*TASK DIRECTIONS*
Some lines in the entries contain the word "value". Copy all of them.

### AVAILABLE DATA ###

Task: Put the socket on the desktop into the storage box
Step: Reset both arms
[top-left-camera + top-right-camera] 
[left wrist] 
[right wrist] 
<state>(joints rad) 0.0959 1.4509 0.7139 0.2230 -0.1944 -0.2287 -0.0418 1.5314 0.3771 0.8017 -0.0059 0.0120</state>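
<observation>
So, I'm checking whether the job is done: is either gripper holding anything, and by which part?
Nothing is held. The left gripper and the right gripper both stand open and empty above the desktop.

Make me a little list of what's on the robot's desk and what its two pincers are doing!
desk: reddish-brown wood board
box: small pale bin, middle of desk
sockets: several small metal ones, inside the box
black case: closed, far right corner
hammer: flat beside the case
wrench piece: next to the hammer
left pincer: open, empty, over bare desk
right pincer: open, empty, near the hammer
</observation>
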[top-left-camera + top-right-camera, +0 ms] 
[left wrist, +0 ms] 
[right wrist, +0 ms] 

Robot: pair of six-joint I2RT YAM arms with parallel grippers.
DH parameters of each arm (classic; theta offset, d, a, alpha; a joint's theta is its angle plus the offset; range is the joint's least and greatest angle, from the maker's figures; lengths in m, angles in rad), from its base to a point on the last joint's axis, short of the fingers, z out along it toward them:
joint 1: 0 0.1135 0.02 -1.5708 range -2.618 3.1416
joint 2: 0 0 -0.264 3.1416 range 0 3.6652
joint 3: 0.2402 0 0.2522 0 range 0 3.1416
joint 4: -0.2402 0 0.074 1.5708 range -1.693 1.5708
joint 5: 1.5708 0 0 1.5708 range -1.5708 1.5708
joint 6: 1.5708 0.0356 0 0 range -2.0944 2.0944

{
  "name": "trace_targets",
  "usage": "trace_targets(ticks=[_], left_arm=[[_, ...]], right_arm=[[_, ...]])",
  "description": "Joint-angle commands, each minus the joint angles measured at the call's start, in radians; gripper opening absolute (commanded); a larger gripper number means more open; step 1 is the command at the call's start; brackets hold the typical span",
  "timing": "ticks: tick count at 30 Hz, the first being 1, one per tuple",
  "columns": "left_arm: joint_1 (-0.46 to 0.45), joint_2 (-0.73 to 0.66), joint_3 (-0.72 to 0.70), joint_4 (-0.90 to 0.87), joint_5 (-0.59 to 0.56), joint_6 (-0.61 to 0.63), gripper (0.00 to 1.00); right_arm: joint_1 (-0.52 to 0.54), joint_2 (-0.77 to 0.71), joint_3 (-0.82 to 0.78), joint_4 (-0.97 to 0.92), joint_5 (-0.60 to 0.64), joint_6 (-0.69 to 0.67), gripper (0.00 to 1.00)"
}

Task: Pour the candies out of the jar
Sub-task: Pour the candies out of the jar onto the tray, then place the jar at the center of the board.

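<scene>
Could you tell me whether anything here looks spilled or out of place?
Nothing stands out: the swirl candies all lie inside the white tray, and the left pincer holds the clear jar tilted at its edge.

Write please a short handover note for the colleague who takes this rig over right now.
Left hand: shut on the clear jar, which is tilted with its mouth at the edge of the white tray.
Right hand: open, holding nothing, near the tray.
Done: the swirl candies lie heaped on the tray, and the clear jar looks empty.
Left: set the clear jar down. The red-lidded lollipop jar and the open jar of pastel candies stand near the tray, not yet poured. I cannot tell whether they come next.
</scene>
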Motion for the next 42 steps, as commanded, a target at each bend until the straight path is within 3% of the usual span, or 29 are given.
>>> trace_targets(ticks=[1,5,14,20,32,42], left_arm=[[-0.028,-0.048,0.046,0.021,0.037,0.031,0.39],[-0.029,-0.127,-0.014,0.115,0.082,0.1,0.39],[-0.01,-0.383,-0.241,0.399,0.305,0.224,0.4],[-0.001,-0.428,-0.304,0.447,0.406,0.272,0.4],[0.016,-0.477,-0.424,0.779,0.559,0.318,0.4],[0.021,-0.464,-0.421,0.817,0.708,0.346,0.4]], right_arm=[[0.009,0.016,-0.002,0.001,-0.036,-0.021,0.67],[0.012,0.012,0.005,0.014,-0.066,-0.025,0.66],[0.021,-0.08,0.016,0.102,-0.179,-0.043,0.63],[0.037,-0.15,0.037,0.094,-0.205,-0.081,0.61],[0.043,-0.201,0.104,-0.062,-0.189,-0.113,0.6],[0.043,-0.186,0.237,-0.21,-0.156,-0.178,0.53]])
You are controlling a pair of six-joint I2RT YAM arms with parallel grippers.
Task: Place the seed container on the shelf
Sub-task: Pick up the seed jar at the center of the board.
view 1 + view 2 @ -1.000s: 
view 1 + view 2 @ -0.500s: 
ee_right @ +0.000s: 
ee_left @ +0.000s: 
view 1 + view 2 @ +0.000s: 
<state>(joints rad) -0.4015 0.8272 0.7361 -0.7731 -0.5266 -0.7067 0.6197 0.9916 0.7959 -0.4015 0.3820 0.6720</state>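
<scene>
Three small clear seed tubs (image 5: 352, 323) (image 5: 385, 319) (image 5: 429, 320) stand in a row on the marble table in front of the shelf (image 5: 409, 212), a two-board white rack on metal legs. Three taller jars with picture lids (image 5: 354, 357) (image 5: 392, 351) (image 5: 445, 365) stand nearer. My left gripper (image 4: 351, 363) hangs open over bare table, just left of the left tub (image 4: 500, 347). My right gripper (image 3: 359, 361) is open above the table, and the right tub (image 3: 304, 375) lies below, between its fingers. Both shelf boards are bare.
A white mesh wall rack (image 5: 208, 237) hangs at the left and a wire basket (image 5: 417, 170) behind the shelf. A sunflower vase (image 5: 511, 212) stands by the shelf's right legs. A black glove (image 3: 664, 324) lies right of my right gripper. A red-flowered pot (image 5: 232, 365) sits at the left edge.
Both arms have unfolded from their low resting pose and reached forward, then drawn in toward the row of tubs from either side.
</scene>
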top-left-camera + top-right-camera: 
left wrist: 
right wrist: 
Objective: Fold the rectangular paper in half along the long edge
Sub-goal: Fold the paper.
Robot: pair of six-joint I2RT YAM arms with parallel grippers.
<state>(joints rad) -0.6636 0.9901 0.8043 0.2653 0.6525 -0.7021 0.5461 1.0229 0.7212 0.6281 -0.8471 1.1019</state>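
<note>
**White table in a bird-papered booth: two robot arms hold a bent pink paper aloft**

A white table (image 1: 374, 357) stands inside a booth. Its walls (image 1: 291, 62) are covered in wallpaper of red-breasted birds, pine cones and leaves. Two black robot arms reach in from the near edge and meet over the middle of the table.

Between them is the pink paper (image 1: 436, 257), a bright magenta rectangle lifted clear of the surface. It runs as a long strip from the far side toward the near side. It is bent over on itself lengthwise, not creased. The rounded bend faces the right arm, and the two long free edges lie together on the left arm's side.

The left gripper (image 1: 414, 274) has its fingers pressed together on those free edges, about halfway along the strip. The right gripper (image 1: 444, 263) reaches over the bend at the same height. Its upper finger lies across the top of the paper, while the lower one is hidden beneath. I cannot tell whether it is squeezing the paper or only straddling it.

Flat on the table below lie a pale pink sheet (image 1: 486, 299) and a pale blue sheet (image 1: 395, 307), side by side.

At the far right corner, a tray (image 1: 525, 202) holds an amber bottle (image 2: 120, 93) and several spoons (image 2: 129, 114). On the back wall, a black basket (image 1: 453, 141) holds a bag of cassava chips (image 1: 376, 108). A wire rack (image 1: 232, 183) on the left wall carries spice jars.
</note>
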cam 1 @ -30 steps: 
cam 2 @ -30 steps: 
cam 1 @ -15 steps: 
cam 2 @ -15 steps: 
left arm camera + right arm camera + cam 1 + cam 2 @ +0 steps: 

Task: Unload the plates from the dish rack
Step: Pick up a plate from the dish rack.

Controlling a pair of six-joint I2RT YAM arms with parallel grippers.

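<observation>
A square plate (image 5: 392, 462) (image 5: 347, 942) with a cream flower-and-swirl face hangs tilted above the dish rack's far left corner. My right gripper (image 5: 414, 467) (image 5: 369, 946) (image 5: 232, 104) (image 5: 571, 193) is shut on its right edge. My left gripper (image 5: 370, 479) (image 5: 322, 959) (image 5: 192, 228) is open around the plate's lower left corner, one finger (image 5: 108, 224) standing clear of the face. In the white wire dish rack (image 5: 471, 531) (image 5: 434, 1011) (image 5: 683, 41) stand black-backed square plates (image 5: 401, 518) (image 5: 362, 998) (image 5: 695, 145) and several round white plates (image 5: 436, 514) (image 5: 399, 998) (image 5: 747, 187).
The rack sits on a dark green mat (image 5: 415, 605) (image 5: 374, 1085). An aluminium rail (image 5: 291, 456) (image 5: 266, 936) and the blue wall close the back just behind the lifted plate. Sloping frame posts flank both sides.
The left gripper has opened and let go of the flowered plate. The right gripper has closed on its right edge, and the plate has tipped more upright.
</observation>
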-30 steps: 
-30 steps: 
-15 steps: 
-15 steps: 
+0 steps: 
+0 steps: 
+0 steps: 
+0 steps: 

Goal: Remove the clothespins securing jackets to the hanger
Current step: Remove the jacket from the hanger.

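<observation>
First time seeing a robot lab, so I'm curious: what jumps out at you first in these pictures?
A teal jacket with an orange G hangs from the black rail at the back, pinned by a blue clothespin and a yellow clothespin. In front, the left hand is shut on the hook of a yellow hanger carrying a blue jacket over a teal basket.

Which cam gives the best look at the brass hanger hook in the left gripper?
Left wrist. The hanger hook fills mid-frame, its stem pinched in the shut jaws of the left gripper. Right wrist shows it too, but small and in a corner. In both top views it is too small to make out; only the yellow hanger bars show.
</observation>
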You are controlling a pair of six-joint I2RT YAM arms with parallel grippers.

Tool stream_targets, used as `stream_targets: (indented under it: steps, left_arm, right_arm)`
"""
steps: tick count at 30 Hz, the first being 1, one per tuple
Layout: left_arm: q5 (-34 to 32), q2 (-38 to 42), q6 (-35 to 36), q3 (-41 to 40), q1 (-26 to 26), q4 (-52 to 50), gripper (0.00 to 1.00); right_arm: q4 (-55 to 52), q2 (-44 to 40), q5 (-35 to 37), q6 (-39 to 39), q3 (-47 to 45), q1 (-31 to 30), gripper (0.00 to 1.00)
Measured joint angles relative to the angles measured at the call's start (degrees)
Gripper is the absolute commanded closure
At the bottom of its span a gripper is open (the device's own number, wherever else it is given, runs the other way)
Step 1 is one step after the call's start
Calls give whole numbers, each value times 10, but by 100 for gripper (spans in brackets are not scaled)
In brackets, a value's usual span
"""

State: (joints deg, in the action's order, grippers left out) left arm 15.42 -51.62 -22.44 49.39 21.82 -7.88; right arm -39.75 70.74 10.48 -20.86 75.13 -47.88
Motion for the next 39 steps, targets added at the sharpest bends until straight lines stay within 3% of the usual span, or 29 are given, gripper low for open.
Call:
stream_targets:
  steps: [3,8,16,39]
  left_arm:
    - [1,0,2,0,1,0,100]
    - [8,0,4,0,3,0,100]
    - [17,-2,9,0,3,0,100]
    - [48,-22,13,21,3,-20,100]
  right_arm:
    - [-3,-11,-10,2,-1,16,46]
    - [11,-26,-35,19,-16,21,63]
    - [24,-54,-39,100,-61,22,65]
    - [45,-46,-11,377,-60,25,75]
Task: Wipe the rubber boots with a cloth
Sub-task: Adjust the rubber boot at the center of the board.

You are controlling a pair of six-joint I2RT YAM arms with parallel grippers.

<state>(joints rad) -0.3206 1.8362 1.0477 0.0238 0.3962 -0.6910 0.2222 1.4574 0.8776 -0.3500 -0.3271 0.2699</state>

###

*TASK RESULT*
Calls give whole numbers, each value times 10, but by 100 for gripper (spans in brackets are not scaled)
In brackets, a value's usual span

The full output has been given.